Task instructions: Each line in the listing below needs to be transcribed exactly.

━━━ Provided data ━━━

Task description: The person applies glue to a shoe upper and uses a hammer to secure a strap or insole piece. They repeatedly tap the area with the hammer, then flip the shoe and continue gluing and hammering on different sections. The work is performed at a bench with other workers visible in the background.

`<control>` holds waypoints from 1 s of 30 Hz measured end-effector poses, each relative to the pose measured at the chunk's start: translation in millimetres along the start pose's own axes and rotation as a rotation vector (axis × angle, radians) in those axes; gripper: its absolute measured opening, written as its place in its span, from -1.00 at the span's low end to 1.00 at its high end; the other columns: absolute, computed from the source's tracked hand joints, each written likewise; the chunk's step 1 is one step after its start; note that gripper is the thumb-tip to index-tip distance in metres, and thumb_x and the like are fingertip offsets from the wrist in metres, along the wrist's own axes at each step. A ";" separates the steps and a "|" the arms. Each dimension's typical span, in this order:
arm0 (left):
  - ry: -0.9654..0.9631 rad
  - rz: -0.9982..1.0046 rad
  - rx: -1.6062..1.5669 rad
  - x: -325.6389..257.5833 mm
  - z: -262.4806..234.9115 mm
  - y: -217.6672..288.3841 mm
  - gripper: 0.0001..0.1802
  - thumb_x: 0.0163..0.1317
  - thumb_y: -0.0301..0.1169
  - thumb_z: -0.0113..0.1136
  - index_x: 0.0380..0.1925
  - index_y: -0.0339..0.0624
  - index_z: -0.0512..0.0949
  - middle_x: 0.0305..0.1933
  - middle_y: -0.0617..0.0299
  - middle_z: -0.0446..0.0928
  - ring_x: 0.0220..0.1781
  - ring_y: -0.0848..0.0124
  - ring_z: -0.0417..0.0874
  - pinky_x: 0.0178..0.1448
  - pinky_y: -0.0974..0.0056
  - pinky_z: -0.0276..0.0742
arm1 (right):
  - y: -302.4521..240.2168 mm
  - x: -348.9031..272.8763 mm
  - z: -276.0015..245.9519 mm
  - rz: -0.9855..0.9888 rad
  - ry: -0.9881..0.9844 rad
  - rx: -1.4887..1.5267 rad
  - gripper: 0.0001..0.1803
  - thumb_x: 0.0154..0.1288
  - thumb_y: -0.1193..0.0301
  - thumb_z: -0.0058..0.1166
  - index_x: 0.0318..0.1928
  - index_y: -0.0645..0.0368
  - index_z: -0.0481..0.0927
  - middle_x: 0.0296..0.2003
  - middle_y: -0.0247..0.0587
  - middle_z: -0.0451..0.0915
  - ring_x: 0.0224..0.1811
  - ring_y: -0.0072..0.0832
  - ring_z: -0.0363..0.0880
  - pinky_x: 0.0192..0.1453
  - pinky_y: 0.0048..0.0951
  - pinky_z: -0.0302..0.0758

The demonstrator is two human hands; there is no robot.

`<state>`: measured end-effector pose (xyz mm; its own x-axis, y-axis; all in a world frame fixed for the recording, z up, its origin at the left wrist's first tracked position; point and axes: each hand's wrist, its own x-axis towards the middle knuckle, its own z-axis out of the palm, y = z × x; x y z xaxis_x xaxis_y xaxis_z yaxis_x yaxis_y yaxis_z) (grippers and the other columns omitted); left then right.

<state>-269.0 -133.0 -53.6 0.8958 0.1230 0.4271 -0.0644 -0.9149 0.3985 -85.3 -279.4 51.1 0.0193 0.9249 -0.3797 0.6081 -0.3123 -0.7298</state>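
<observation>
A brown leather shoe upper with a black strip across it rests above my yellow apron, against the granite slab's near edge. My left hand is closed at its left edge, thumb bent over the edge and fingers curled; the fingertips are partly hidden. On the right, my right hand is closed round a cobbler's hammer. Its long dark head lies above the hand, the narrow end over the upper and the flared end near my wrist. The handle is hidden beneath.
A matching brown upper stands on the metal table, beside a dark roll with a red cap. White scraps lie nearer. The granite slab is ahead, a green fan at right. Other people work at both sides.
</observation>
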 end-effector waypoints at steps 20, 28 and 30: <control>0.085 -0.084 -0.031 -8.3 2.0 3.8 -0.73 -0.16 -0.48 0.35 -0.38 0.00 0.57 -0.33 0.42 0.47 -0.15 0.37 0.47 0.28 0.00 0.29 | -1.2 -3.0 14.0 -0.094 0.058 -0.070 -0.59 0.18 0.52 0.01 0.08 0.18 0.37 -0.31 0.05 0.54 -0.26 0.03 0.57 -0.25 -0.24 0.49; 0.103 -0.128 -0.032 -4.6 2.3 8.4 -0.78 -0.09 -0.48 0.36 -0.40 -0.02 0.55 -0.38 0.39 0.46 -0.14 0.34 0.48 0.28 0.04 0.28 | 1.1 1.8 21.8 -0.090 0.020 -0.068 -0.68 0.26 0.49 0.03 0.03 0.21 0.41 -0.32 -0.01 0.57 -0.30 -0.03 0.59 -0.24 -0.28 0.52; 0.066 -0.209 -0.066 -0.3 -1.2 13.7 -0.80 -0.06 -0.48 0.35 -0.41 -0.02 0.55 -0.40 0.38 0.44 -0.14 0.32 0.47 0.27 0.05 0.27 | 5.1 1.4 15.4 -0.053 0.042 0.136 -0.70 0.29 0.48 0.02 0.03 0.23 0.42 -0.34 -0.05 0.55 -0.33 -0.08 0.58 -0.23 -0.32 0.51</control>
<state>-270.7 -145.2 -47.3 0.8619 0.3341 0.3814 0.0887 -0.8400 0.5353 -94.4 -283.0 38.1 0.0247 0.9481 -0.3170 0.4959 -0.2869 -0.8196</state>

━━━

Written answer:
Task description: The person applies glue to a shoe upper and uses a hammer to secure a strap or insole piece. They repeatedly tap the area with the hammer, then flip the shoe and continue gluing and hammering on different sections. The work is performed at a bench with other workers visible in the background.

`<control>` holds waypoints from 1 s of 30 Hz measured end-effector poses, each relative to the pose measured at the chunk's start: translation in millimetres along the start pose's own axes and rotation as a rotation vector (axis × angle, radians) in those axes; gripper: its absolute measured opening, written as its place in its span, from -1.00 at the span's low end to 1.00 at its high end; the other columns: absolute, computed from the source's tracked hand joints, each written likewise; the chunk's step 1 is one step after its start; note that gripper is the thumb-tip to index-tip distance in metres, and thumb_x and the like are fingertip offsets from the wrist in metres, along the wrist's own axes at each step. A ";" separates the steps and a "|" the arms. Each dimension's typical span, in this order:
arm0 (left):
  - ry: -0.9654..0.9631 rad
  - rz: -0.9982..1.0046 rad
  - rx: -1.6062..1.5669 rad
  - x: -325.6389..257.5833 mm
  - z: -262.4806..234.9115 mm
  - y: -217.6672..288.3841 mm
  - gripper: 0.0001..0.1802
  - thumb_x: 0.0163..0.1317
  - thumb_y: -0.0301..0.1169
  - thumb_z: -0.0113..0.1136
  - index_x: 0.0380..0.1925
  - index_y: -0.0339..0.0624
  - index_z: -0.0512..0.0949
  - middle_x: 0.0305..0.1933
  - middle_y: -0.0617..0.0299
  - middle_z: -0.0446..0.0928
  - ring_x: 0.0220..0.1781
  - ring_y: -0.0848..0.0124
  - ring_z: -0.0417..0.0874
  - pinky_x: 0.0178..0.1448
  - pinky_y: -0.0974..0.0056
  - pinky_z: -0.0276..0.0742
arm1 (right):
  - y: -302.4521..240.2168 mm
  - x: -348.9031..272.8763 mm
  - z: -276.0015..245.9519 mm
  - rz: -0.9855..0.9888 rad
  - ry: -0.9881..0.9844 rad
  - rx: -1.4887..1.5267 rad
  - gripper: 0.0001..0.1803
  - thumb_x: 0.0154..0.1288
  - thumb_y: -0.1193..0.0301
  - thumb_z: -0.0058..0.1166
  - index_x: 0.0318..0.1928
  - index_y: -0.0645..0.0368
  - index_z: -0.0481..0.0927
  - middle_x: 0.0296..0.2003
  - middle_y: -0.0247..0.0587
  - middle_z: -0.0451..0.0915
  - ring_x: 0.0224..0.1811
  - ring_y: -0.0072..0.0832
  - ring_z: -0.0363..0.0880
  - pinky_x: 0.0192..0.1453
  - pinky_y: 0.0048..0.0951
  - pinky_z: -0.0302..0.0758

The demonstrator is two human hands; there is no robot.

`<state>`: measured end-effector pose (xyz mm; its own x-axis, y-axis; all in a world frame fixed for the recording, z up, its origin at the left wrist's first tracked position; point and axes: each hand's wrist, its own x-axis towards the middle knuckle, its own z-axis out of the palm, y = z × x; x y z xaxis_x xaxis_y xaxis_z yaxis_x yaxis_y yaxis_z) (grippers and the other columns omitted); left then right.

<state>-269.0 -133.0 -53.6 0.8958 0.1230 0.4271 -0.0644 -0.9149 0.3985 -85.3 -279.4 51.1 0.0193 0.9249 -0.3797 0.6081 -0.3123 -0.7298</state>
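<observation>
A brown leather shoe upper with a black strip across it rests above my yellow apron, against the granite slab's near edge. My left hand is closed at its left edge, thumb bent over the edge and fingers curled; the fingertips are partly hidden. On the right, my right hand is closed round a cobbler's hammer. Its long dark head lies above the hand, the narrow end over the upper and the flared end near my wrist. The handle is hidden beneath.
A matching brown upper stands on the metal table, beside a dark roll with a red cap. White scraps lie nearer. The granite slab is ahead, a green fan at right. Other people work at both sides.
</observation>
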 end-effector waypoints at steps 20, 28 and 30: <control>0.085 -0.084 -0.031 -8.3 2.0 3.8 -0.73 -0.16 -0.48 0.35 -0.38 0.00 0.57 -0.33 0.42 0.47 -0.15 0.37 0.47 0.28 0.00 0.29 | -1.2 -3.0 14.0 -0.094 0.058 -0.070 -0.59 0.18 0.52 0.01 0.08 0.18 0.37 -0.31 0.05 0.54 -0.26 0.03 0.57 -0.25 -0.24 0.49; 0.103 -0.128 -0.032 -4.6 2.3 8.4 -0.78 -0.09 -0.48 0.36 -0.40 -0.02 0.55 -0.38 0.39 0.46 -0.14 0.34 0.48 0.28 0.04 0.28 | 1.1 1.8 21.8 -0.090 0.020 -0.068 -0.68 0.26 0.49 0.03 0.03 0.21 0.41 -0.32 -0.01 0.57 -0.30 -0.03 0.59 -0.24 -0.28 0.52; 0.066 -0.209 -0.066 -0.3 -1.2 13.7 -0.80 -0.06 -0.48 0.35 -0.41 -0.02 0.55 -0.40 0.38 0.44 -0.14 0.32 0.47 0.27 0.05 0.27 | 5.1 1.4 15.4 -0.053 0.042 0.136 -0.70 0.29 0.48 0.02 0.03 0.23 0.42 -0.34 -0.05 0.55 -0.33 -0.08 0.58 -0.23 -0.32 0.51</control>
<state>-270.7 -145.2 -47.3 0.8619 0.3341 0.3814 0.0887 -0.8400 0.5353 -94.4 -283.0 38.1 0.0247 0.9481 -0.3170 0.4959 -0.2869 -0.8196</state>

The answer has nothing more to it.